Gedeelde Training

Oefeningen
Give & Go 3
0 minuten
Technieken
Aannemen - Passen - Aanvallen - Conditie
  • Grotere afmaakoefening met veel meters. 
  • Doordraaien 
    • 1-2-3-4-1
Technieken
Aannemen - Passen - Aanvallen - Verdedigen - Opbouwen
Benodigde materialen
16 x Bal , 1 x Doelen , 4 x hesjes , 5 x Pionnen
  • 4 verdedigers in  de (opbouwen)
  • 2 middenvelders
  • 3 spitsen
  • 3 verdedigers (tegenstanders) + keeper in cirkel
  • Vanuit de kom rond spelen zonder druk (kan altijd later nog erbij)

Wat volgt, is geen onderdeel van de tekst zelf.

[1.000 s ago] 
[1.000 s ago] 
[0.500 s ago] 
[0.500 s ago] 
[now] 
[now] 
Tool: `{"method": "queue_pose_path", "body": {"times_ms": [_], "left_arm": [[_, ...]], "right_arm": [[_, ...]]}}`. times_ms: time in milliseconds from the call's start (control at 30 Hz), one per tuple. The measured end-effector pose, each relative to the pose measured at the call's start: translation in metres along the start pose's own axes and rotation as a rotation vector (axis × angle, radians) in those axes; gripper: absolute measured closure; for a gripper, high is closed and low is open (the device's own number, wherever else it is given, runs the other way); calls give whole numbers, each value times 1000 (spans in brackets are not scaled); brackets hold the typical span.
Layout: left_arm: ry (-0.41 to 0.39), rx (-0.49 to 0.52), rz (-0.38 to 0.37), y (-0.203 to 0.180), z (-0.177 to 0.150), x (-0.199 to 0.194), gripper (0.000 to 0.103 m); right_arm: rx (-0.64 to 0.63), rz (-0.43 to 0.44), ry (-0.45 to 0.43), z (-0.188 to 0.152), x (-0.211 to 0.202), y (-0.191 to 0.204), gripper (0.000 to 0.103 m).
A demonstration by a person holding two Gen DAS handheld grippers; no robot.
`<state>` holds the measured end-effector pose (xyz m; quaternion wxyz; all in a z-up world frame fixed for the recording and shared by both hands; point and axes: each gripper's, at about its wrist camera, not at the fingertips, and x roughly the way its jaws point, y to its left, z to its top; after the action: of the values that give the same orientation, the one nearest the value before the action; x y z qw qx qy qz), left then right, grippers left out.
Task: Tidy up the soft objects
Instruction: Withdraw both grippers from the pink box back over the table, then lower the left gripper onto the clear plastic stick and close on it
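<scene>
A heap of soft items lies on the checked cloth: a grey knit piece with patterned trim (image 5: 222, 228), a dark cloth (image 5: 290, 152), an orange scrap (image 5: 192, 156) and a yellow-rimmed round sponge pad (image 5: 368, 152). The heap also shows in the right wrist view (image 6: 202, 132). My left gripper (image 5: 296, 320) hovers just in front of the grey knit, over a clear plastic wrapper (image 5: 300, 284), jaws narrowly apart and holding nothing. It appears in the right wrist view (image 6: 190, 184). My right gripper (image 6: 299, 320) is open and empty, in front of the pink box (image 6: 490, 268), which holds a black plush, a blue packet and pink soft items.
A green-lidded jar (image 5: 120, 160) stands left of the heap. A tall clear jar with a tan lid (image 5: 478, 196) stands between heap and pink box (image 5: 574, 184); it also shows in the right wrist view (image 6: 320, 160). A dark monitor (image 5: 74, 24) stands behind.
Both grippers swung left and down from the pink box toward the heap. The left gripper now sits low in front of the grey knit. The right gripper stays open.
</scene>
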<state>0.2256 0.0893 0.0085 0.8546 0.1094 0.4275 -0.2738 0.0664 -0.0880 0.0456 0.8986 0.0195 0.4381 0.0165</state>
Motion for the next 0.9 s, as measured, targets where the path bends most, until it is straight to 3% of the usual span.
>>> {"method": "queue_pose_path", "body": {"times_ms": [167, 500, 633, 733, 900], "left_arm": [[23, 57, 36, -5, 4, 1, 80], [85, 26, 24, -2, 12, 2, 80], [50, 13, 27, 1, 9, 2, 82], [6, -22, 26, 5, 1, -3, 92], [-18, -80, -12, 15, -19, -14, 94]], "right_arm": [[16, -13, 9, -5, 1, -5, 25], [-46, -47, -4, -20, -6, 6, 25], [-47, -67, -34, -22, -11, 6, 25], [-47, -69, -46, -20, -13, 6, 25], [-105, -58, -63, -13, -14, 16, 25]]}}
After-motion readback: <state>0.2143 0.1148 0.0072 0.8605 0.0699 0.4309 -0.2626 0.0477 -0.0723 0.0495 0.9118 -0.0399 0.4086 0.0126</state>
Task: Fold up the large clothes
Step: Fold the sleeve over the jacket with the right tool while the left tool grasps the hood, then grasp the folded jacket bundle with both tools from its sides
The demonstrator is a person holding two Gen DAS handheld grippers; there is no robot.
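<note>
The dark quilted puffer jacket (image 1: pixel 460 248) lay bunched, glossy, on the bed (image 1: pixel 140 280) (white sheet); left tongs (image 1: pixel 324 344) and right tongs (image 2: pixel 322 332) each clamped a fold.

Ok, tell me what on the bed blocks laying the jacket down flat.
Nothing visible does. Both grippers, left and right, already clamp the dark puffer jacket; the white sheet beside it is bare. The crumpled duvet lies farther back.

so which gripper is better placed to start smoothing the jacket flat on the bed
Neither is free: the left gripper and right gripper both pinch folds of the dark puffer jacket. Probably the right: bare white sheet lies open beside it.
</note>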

  • De 2 middenvelders bieden zich vanuit de as aan bij de back waar de bal naar toe gaat. 
  • Niet aangespeeld worden is naar de lijn en weer terug naar de as. 
  • Niet aanbieden op de lange passlijn. 
  • Wel aangespeeld worden is openen en vervolgens hangende spits inspelen of de vleugelspits. 
  • Na afspelen blijven aanbieden in de guardpositie.
  • De 2 VLEUGEL spitsen bieden zich aan op de 23m
  • De HANGENDE spits bied zich in de aanval aan op de kop cirkel. 
  • De VLEUGEL SPITS aan hulpzijde zoekt scoringspositie op tweede paal.
Technieken
Flatsen - Aannemen - Passen - Aanvallen - Dribbelen
  • Speler 1 speelt de bal in de loop op speler 2 die deze met de backhand aanneemt. 
  • Speler 1 loopt door naar de kop cirkel.
  • Speler 2 draait om pion C een en pusht in beweging bij pion D de bal in de loop naar speler 3.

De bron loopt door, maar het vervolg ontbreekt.